--- RECORDS FOR THE EXERCISE ---

[Start of Attachment]

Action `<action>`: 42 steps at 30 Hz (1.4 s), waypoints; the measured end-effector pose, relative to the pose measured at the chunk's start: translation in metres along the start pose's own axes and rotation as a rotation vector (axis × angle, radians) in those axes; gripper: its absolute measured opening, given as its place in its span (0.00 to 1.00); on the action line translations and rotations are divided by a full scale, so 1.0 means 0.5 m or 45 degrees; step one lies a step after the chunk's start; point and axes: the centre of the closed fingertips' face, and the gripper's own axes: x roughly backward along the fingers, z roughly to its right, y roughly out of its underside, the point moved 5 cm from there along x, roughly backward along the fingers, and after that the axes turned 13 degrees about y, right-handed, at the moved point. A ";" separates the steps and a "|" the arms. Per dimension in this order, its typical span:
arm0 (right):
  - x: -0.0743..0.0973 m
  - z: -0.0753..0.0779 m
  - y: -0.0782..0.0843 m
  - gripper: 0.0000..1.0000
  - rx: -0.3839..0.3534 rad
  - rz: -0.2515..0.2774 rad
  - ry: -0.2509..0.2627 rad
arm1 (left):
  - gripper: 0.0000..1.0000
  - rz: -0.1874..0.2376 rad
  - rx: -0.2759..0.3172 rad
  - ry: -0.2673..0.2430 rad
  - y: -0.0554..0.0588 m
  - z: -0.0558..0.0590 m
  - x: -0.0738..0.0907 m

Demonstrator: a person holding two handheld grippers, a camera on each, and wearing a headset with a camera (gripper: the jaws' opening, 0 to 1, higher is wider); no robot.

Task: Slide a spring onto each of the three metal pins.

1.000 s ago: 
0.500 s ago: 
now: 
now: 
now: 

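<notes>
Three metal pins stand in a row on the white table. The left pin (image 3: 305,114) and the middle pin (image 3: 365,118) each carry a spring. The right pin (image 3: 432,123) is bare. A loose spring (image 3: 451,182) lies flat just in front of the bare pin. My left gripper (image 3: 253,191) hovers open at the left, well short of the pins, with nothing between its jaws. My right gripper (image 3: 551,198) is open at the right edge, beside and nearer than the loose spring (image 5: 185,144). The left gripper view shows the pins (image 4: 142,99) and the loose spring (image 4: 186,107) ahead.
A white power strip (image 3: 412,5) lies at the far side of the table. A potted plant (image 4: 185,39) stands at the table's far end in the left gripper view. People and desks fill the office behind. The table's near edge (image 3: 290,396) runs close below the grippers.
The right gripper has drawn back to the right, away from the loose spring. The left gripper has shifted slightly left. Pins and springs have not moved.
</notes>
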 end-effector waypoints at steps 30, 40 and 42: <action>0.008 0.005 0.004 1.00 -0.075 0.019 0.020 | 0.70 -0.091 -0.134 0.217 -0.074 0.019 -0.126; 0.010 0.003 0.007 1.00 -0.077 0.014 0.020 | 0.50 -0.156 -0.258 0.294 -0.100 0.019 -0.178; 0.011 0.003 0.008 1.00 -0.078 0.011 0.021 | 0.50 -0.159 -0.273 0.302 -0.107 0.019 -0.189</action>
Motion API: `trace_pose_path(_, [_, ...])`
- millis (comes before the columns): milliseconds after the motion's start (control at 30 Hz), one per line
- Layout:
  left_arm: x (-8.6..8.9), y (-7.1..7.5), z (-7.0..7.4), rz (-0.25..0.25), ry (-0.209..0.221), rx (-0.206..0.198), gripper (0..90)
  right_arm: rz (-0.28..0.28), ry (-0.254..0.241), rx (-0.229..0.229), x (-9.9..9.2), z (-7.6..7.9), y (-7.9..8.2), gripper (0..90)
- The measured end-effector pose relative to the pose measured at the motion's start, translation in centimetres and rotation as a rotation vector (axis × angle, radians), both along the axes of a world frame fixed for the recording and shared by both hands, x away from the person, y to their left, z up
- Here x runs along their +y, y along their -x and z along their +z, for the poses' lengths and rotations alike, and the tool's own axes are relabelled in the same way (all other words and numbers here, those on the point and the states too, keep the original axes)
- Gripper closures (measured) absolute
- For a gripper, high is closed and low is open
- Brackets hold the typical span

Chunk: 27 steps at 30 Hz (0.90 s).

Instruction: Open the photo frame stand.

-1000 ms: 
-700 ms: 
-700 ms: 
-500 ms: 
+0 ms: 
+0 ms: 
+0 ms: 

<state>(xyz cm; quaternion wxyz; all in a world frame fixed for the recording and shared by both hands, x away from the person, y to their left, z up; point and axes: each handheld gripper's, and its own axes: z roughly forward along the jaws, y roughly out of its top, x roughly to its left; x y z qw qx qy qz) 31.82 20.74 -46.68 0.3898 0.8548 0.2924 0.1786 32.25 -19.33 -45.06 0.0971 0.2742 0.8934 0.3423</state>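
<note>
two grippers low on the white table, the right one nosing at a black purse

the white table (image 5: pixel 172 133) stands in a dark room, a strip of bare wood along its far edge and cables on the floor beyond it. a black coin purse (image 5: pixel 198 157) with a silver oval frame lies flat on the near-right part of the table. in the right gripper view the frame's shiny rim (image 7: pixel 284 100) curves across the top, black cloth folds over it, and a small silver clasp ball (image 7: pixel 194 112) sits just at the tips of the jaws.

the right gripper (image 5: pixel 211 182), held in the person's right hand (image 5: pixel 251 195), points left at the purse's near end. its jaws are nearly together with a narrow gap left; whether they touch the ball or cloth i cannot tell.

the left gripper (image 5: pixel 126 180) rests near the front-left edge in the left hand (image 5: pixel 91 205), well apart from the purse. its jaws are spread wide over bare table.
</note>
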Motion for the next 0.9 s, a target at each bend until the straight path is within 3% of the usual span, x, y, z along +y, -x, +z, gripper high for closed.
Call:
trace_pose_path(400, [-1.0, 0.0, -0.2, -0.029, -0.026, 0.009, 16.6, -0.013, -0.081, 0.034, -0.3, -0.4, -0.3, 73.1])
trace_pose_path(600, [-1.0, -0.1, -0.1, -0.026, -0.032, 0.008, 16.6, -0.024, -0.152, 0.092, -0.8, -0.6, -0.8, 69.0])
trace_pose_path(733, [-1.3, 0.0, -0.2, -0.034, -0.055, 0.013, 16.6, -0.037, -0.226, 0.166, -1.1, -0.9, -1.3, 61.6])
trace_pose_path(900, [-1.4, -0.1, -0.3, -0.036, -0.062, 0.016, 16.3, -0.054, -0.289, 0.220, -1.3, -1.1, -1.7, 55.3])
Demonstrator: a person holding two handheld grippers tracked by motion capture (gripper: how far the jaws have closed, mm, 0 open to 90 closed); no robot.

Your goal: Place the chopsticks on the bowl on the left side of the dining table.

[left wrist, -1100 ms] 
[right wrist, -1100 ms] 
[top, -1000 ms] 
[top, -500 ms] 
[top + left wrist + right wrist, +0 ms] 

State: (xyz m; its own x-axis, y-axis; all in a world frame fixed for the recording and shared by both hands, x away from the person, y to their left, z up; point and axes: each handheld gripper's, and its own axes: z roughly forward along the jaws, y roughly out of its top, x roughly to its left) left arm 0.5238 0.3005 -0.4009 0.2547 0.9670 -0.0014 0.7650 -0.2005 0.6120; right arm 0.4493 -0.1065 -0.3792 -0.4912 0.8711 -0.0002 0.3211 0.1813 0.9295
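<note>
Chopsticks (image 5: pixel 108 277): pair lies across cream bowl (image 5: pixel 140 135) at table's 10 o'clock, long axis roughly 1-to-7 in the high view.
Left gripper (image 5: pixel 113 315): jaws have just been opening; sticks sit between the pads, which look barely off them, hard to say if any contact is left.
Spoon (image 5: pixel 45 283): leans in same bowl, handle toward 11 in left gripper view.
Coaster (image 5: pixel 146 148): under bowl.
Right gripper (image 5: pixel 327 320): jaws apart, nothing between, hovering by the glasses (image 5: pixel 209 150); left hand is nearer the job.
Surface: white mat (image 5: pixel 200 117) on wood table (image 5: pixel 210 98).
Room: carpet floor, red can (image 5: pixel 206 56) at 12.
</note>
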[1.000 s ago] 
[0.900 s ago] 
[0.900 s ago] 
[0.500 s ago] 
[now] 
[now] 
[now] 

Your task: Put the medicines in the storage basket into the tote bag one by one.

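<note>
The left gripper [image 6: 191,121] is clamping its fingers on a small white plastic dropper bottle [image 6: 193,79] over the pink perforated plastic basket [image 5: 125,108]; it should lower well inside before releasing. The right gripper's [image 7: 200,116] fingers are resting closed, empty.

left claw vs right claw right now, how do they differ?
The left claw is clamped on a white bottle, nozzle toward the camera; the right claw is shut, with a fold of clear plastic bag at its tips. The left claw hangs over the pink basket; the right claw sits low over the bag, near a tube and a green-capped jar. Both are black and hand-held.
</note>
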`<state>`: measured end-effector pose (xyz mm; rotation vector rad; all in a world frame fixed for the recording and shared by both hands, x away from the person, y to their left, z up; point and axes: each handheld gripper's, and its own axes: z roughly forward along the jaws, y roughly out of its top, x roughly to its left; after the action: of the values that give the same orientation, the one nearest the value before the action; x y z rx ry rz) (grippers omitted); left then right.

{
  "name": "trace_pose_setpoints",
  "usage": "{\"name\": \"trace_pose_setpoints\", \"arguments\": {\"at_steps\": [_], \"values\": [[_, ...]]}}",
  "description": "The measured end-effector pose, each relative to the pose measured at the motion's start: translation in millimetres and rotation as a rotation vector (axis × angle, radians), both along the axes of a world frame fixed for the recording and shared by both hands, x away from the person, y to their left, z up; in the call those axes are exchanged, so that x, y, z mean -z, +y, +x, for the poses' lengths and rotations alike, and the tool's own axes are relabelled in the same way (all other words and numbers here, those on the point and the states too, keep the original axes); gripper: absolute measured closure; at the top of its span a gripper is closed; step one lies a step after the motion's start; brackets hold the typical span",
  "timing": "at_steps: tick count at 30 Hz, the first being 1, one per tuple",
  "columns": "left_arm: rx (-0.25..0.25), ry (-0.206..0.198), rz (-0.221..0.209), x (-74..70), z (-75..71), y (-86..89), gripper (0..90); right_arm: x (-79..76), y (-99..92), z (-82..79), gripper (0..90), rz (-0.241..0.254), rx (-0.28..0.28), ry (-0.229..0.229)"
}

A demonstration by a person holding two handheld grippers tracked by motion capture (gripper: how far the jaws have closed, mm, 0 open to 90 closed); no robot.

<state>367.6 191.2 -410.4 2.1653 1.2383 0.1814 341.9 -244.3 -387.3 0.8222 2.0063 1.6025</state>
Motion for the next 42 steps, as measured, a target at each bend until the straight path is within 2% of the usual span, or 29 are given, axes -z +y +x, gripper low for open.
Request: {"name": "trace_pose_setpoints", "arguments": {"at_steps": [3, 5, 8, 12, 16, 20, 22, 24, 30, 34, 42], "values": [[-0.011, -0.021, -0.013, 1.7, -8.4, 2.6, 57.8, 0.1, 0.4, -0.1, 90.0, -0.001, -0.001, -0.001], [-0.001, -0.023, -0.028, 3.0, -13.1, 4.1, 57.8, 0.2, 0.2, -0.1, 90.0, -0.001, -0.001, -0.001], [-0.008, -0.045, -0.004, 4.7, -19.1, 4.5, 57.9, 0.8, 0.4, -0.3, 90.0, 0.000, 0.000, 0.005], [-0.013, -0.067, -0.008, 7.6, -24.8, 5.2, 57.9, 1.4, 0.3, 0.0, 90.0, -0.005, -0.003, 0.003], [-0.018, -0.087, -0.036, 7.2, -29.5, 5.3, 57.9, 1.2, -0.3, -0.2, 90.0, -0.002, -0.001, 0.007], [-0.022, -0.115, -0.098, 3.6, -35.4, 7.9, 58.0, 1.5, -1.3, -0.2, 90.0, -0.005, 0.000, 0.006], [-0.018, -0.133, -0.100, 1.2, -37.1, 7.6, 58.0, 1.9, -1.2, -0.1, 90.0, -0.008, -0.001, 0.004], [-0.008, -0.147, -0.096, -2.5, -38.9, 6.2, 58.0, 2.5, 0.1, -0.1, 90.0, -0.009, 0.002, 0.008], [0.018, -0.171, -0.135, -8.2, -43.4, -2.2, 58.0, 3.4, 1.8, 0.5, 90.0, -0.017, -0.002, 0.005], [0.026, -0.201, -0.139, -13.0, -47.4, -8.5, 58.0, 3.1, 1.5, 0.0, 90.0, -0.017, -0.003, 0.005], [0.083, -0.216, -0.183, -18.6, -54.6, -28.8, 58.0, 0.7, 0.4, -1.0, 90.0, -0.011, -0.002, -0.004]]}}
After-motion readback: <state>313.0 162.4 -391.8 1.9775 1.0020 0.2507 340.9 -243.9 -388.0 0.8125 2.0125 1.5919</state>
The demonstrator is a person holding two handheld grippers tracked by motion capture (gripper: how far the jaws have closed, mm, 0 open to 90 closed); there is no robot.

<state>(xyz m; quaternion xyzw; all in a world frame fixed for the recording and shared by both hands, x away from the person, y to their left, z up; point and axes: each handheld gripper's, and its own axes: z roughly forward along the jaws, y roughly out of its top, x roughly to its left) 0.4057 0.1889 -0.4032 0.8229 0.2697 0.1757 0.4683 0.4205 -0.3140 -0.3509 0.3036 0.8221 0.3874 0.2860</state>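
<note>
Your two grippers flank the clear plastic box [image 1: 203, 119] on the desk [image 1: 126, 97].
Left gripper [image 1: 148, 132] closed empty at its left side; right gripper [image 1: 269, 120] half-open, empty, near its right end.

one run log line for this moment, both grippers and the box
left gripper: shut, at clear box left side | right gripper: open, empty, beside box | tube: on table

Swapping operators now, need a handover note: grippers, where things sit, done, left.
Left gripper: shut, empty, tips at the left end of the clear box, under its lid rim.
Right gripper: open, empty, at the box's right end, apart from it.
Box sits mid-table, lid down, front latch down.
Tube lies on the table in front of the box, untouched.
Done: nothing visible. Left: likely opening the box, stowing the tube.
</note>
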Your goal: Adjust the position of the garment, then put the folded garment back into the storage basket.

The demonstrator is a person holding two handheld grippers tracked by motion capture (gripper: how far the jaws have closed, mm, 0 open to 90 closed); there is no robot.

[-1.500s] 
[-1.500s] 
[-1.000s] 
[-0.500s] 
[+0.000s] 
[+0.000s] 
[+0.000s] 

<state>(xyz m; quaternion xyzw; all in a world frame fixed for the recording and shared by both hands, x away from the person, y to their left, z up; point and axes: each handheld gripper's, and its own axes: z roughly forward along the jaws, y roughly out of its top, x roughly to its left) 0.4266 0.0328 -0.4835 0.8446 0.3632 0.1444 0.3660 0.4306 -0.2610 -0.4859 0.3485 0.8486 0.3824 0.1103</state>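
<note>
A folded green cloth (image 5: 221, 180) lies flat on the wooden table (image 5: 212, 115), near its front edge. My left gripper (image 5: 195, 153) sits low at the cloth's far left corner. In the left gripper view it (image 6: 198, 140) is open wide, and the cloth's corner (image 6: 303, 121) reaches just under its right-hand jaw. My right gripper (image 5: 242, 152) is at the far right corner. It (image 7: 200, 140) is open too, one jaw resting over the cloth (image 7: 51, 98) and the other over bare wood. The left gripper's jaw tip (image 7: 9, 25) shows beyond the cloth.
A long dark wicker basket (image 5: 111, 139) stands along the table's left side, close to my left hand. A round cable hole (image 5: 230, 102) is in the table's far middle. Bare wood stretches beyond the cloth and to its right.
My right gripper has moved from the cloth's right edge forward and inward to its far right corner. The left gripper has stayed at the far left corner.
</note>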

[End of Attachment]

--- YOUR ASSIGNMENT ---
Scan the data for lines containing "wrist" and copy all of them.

--- SOLUTION TO THE EXERCISE ---
[left wrist, -1100 ms] 
[right wrist, -1100 ms] 
[top + left wrist + right wrist, +0 ms] 

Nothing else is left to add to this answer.